Outra questão são os valores que a ASC promove nos seus destinatários. De facto, entre os valores que a intervenção de animação proporciona destacamos: desenvolvimento da consciencialização e o sentido crítico, que exige educar para a participação responsável e estimular a expressão de sentimentos (solidariedade, colaboração); a participação, dando protagonismo à pessoa; a integração social – adaptação; o pluralismo no sentido amplo (multiplicidade de opiniões e pontos de vista); a dinamização sociocultural das pessoas e comunidades (intergerações); inovação e criação cultural; promoção da liberdade; etc. (Ander-Egg, 2000; Trilla, 2004).

Por conseguinte, há diversos tipos/âmbitos de animação, segundo o tipo de animador, os distintos destinatários, as diferentes atividades, os diversos territórios e os objetivos da animação. Portanto, falar de ASC, como fórmula sincrética, introduz-nos numa complexidade de tal ordem que, se quisermos ser rigorosos do ponto de vista conceptual, importa delimitar os âmbitos profissionais que lhes estão associados: uns inscritos, ainda, nas tradições da clássica «animação sociocultural» (socioeducativa), outros, já numa lógica emergente, articulados em novas figuras de animação social-cultural (desenvolvimento comunitário e engenharia social) (Elizasu, 1999). Devemos, pois, compreender o ASC como uma atividade de educação em contexto não formal estruturada em torno de três eixos principais:

* O centro educativo, no qual estão inseridas as ações que são projetados para alcançar o desenvolvimento pessoal, consciência, ideação e desenvolvimento cognitivo.

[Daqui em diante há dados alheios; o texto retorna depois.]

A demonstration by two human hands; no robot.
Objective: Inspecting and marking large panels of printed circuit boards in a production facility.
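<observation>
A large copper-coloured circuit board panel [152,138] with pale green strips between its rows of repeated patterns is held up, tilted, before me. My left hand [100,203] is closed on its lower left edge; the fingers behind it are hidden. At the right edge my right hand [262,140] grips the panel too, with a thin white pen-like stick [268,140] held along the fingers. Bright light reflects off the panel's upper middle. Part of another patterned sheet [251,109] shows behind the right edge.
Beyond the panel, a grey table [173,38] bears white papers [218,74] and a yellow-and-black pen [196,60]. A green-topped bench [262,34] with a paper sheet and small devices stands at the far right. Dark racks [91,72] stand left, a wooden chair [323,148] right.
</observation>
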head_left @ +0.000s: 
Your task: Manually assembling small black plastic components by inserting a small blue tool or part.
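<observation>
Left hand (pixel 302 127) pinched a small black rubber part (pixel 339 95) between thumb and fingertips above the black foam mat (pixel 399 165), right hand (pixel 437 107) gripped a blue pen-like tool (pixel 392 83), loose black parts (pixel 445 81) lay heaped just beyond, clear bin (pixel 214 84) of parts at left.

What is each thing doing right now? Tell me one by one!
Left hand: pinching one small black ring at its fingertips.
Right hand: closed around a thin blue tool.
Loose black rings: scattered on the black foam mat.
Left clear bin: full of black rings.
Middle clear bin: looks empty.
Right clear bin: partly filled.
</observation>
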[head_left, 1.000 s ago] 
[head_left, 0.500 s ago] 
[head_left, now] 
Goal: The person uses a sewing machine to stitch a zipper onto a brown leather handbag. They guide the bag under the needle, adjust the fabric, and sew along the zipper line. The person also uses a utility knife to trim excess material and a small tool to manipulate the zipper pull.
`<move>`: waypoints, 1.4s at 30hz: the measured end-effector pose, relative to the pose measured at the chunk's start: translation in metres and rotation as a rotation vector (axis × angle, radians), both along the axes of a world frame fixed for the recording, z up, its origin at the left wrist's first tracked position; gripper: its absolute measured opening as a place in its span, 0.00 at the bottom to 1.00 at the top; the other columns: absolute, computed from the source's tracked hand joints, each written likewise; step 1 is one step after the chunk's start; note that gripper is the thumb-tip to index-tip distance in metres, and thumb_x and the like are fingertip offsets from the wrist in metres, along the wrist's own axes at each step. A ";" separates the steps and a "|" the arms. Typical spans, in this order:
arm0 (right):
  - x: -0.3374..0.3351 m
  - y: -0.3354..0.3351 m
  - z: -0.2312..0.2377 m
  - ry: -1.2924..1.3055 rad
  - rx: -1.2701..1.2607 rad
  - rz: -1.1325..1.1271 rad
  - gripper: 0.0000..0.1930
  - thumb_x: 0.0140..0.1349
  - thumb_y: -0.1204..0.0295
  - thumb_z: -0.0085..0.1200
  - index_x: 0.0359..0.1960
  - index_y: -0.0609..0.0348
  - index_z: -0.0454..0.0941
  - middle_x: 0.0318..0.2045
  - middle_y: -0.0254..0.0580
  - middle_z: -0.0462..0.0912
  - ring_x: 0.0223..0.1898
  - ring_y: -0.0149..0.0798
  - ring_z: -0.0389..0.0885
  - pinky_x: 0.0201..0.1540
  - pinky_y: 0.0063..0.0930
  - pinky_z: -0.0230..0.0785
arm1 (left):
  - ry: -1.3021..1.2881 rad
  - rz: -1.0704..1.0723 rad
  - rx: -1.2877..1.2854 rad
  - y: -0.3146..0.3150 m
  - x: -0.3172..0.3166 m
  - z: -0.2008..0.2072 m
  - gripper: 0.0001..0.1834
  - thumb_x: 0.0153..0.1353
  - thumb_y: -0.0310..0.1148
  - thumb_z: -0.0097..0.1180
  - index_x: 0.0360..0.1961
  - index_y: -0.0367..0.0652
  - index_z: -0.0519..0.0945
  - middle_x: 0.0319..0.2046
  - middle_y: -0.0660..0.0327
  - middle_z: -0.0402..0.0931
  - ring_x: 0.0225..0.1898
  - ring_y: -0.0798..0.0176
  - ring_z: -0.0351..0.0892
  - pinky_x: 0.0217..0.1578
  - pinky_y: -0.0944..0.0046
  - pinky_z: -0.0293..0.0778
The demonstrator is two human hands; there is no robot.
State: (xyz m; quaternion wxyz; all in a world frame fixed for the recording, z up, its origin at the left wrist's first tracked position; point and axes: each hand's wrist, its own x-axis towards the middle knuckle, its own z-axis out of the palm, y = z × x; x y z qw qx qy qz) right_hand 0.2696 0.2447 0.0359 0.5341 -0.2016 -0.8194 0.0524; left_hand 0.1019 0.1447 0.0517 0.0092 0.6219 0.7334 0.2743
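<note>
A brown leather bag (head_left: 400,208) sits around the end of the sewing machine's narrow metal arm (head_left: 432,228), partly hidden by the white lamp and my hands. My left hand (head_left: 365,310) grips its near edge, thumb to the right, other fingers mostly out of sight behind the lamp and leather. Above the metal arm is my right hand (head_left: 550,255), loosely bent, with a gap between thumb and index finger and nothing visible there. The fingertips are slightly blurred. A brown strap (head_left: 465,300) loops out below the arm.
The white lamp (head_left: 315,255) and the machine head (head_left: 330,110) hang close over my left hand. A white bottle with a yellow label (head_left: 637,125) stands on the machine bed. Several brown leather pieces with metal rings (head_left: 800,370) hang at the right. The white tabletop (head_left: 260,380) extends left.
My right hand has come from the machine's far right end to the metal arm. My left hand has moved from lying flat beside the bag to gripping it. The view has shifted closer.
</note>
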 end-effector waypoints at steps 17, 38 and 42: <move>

* O segundo eixo é formado por cultura, com a qual pretende desenvolver identidades individuais e coletivas, a criatividade individual e da criação artística, como expressão de identidades comuns.

* O terceiro eixo é formado pela estrutura da vida comunitária, ou seja, o desenvolvimento de redes de coletivos que se baseiam na identificação, participação e compromisso para com os membros da comunidade ou grupo que integra o individual.

Devido à versatilidade da ASC há uma dificuldade na atribuição de etiquetas provenientes da terminologia pedagógica. Ou seja, há a tendência de encaixar os conceitos de educação permanente, a pedagogia social e a educação não formal, no âmbito da ASC.